(EXTRACTED RECORDS Opens)
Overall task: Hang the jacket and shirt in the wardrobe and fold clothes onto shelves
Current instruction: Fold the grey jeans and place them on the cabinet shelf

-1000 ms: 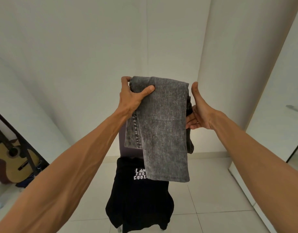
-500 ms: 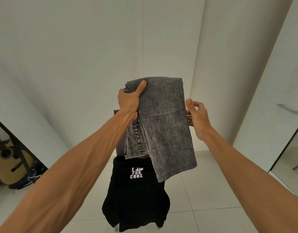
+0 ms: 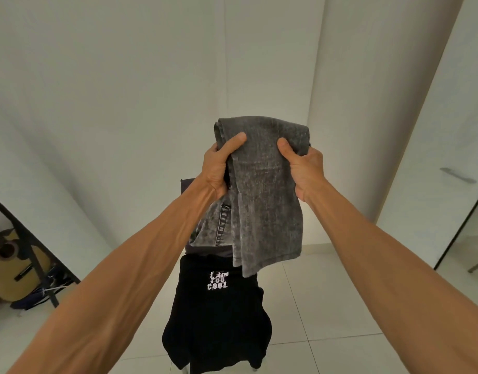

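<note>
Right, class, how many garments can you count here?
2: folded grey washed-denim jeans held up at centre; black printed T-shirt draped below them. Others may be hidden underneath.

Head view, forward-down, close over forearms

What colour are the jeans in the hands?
Grey, with a faded speckled wash; the jeans show best in the head view.

Faded grey jeans point(image 3: 262, 190), folded into a long bundle, hung in mid-air with the fold uppermost, gripped at the top by the left hand point(image 3: 219, 168) and right hand point(image 3: 305, 168). Below them, a black shirt point(image 3: 216, 319) with white lettering lay draped.
</note>
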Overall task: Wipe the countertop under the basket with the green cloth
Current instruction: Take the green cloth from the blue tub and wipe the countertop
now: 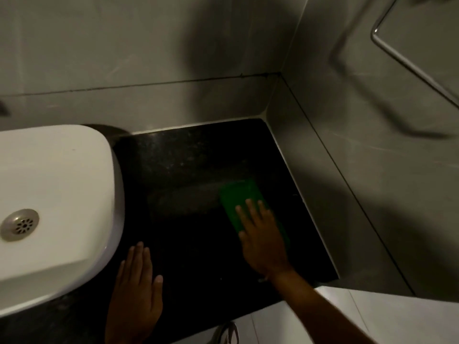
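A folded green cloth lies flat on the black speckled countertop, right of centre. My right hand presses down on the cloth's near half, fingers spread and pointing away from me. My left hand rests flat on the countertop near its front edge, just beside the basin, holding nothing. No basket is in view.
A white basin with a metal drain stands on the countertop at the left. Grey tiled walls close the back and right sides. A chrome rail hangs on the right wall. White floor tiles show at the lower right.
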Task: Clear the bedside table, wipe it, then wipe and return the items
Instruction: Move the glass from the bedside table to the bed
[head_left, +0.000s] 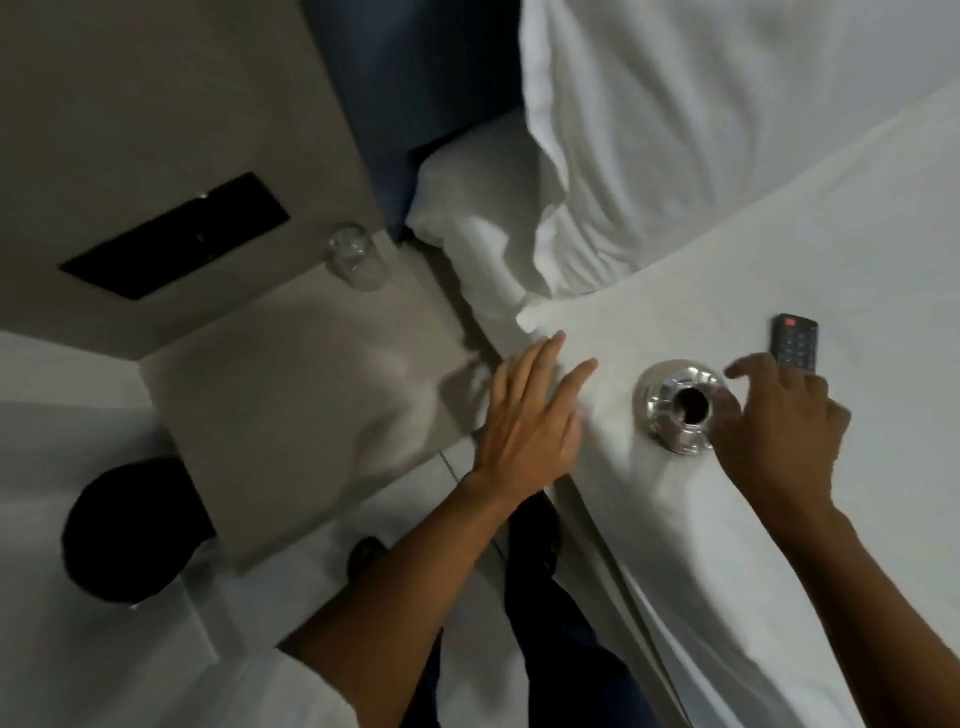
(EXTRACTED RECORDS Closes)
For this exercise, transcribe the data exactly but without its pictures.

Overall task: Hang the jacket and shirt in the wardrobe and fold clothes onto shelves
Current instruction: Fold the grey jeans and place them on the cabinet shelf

-1000 ms: 
-500 ms: 
+0 ms: 

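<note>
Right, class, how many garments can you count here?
2: folded grey washed-denim jeans held up at centre; black printed T-shirt draped below them. Others may be hidden underneath.

Head view, forward-down, close over forearms

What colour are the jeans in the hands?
Grey, with a faded speckled wash; the jeans show best in the head view.

Faded grey jeans point(image 3: 262, 190), folded into a long bundle, hung in mid-air with the fold uppermost, gripped at the top by the left hand point(image 3: 219, 168) and right hand point(image 3: 305, 168). Below them, a black shirt point(image 3: 216, 319) with white lettering lay draped.
</note>
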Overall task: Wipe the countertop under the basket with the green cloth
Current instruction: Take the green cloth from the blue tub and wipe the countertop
now: 
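A folded green cloth lies flat on the black speckled countertop, right of centre. My right hand presses down on the cloth's near half, fingers spread and pointing away from me. My left hand rests flat on the countertop near its front edge, just beside the basin, holding nothing. No basket is in view.
A white basin with a metal drain stands on the countertop at the left. Grey tiled walls close the back and right sides. A chrome rail hangs on the right wall. White floor tiles show at the lower right.
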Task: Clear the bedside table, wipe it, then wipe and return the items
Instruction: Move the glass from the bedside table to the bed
[head_left, +0.000s] 

The exercise has been completed.